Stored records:
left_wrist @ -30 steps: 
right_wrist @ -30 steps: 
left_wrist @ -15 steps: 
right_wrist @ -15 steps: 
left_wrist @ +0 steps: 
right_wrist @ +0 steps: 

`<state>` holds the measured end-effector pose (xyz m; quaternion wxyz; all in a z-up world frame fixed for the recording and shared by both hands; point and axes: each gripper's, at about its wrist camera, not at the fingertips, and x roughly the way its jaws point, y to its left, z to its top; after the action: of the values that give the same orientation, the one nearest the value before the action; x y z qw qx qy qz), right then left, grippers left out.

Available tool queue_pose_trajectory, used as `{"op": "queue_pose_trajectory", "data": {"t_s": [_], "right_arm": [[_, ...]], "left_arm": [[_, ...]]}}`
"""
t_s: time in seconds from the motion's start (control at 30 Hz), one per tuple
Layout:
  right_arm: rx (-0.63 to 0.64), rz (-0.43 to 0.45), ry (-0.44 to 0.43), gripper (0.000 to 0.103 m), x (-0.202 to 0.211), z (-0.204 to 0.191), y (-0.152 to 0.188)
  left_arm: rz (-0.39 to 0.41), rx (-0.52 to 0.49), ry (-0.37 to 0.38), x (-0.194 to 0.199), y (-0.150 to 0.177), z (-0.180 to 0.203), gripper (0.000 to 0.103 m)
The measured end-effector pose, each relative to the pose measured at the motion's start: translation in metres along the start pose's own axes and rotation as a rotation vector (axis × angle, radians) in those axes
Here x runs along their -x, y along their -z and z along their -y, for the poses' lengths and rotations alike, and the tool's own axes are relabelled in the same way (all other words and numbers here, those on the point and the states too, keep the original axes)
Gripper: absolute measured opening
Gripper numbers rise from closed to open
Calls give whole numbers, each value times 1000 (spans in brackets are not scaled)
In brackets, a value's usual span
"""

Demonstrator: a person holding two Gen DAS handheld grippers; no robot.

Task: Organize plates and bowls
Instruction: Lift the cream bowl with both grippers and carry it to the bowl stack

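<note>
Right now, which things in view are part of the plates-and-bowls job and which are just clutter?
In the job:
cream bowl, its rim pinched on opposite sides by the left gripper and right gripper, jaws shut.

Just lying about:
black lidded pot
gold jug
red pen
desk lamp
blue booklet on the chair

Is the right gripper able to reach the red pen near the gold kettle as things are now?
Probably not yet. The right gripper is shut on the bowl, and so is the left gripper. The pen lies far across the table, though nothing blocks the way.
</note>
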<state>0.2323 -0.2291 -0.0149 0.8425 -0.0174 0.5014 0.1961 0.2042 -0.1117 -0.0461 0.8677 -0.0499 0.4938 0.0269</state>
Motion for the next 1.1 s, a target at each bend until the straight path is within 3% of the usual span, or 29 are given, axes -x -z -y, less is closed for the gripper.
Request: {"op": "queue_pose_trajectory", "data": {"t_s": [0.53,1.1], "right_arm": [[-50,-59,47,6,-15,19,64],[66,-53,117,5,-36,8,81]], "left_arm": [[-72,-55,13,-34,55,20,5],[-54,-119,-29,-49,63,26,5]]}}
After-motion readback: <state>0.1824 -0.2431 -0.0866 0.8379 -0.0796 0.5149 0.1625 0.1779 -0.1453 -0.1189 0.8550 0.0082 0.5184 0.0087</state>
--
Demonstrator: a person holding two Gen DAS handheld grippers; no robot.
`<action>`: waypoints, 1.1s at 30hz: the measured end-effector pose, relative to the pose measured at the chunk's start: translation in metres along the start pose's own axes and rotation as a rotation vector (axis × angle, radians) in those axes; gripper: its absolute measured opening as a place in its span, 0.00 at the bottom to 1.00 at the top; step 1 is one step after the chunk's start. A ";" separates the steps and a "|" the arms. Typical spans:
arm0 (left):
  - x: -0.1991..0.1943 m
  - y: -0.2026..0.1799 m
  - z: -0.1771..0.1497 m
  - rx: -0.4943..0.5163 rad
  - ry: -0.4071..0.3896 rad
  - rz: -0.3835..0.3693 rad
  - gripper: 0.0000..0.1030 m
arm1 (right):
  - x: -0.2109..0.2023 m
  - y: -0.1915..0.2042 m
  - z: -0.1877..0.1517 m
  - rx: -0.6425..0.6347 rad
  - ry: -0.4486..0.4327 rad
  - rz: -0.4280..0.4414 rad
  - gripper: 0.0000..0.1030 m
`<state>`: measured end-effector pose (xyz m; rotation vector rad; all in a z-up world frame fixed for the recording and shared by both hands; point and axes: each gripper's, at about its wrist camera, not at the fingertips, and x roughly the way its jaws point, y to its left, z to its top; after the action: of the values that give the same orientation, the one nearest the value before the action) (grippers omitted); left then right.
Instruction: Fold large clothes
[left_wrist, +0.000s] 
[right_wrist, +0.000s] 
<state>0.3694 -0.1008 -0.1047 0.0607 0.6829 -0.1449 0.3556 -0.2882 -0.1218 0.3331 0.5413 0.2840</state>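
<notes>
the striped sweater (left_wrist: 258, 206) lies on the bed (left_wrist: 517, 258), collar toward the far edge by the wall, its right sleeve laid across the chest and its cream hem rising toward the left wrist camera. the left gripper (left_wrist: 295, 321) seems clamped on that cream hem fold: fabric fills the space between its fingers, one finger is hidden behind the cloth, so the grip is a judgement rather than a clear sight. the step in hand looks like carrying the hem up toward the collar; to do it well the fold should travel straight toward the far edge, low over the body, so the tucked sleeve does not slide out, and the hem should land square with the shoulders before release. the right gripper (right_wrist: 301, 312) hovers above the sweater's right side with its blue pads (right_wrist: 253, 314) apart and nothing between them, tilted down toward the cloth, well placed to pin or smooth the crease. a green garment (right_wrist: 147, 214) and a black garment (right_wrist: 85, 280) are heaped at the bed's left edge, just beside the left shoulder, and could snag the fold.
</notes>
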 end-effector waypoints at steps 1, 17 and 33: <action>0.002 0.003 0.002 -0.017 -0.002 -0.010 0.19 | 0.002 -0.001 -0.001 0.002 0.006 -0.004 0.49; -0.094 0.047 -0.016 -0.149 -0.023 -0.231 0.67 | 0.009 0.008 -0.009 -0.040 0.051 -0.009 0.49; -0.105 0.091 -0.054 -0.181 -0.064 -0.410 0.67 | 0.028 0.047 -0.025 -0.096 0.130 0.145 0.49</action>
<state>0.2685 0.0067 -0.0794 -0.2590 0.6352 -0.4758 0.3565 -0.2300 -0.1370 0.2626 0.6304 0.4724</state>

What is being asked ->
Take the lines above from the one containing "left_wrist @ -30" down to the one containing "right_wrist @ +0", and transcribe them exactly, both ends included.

Output below ->
left_wrist @ -30 steps: 
right_wrist @ -30 steps: 
left_wrist @ -15 steps: 
right_wrist @ -15 steps: 
left_wrist @ +0 steps: 
right_wrist @ +0 steps: 

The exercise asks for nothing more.